I relayed these thoughts to Brodsky, along with the anecdote about my professor and “Lolita.” “What a delight it must be to read a book full of graphic accounts of sexual violence and still have the book not be about sexual violence to you!” she said. “Why is the depersonalized, apolitical reading the one we should fight for?”

For those well-versed in the neo-orthodoxies of the new, illiberal liberalism the next paragraph writes itself. Immediately reference the author’s own non-WASP background. Dodge. Evade.

I admit, this was an angle I had not yet considered, and I recalled the severe annoyance I’d felt in college seminars and coffeehouse conversations whenever a white person would say a bit too ringingly that a book written by a person of color somehow “transcended race,” as if that was the highest compliment that could be paid to a work written by one of us poor, striving minorities.

Let us ignore, for a moment, an Asian-American from California talking with any authority on America’s race questions–because the only fun there is unintentional irony, and not much irony at that. Such a contrived point about the quintessential ‘white person’ making a reckless statement. I wince. Recall Heine’s prophetic observation about Marx and his peers: “These revolutionary doctors and their pitilessly determined disciples are the only men in Germany who have any life; and it is to them, I fear, that the future belongs.” I recall it daily. In name of tolerance we have a man, ostensibly a ‘man of letters,’ immediately contrite. The disciples of political correctness have another victory. He should have doubled-down. Where is Gore Vidal, James Baldwin or Joan Didion when we need them?

There is an excellent rebuttal begging to be made to Brodsky on Lolita. “What a tragedy it must be to read a book full of graphic accounts of sexual violence and have the book be only about sexual violence to you!” Brodsky has the benefit of owning a worldview that allows her to converse at length and authority on novels that she has never read.  Or if she has read them without understanding them. Give Brodsky credit, dear reader, for explicitly announcing her intention. Books should be edited for political reasons. For her reasons. Art can take a backseat. I hate the sensibility, I admire the honesty. Like an ancient Essene, or a modern Jain, she strives for irreproachable correctness in every action. But her zeal is more admirable because it is more exigent than their’s. The tenets of her creed are not eternal, but submit to the shifting caprices of Midwestern colleges and a few outposts along the coasts. If I had half as much dedication…

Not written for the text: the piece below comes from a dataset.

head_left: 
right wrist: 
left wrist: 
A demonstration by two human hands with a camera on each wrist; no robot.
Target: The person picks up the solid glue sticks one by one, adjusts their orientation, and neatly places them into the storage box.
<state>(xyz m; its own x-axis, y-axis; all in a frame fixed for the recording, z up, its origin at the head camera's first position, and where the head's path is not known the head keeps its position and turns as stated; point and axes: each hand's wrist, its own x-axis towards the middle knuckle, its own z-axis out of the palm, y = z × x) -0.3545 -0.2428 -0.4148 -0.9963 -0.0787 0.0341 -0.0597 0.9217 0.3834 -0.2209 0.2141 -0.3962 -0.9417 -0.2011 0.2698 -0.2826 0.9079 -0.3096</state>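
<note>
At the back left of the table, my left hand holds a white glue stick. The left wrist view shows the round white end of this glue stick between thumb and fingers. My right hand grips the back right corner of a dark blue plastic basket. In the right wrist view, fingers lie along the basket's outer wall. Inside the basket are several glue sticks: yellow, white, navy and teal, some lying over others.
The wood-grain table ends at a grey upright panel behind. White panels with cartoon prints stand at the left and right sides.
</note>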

What I worry about is reduction. I can summarize with the lapidary phrase “Everything flows” the philosophy of Heraclitus. But what a weak reading. It consigns him to purgatory–remembered but hardly celebrated.

Take, for a moment, this synthesis by Borges.

Nils Runeberg proposes the opposite motive: a hyperbolic and even unlimited asceticism. The ascetic, for the greater glory of God, vilifies and mortifies his flesh; Judas did the same with his spirit. He renounced honor, morality, peace and kingdom of heaven, just as others, less heroically, renounce pleasure. With terrible lucidity he premeditated his sins. In adultery there is usually tenderness and abnegation; in homicide, courage; in profanity and blasphemy, a certain satanic luster. Judas chose those sins untouched by any virtue: violation of trust and betrayal. He acted with enormous humility, he believed himself unworthy of being good.

Think of the reading that began with Trigger Warning: Regicide. Or Theocide. Or Homicide. Much more consider the word conspiracy. Should that also be included and if it were consider the new meanings. Consider what has been lost. The word changes the meaning of the paragraph. Trigger warnings are edits. They are alterations of the text. It is only a difference of degrees, rather than a change of principle, between removing words. When I add a word I necessarily remove meaning, and relationships, just as if I took a word out. Some, either through stultifying or stupefying ignorance, dodge this last conclusion. Brodsky does not. For that I admire her. Be honest about writing profanities.

Notice the remarkable alacrity with which the poverty, and that is the only word I have for it, of past works will have been officially forgotten and paved over, such that deep social difference is denied or homogenized and even the most recent and contested past is available only in this nostalgic plastic reproduction carefully bracketed by authorities. In an perverse sense this, I believe, is the only way the current of thought is credible. It is the sign on the highway of forgetting. We’re all happy, except me because I am never happy, to travel on it. It may be an inauthentic journey. It may lead us to some disturbing areas. But it is an inauthenticity that is, as it were, authentically created. This effort at forgetting is not contrived. There are several people, hundreds if not thousands of people, that are sincere about forgetting.

The Lost Encyclopedia

An encyclopedia compiled at the order of Yongle, the third emperor of the Luminous Dynasty, which became known as Yongle da dian (The Great Work of Yongle), Yongle being the reign-title of the Emperor. The manuscript of 22,877 sections bound in 11,095 volumes was completed in 1408; two more copies were made in 1567. Like most work beyond 100 pages it is, and was, mostly banalities. The paper proposing and confirming the existence of the double helix was one page long.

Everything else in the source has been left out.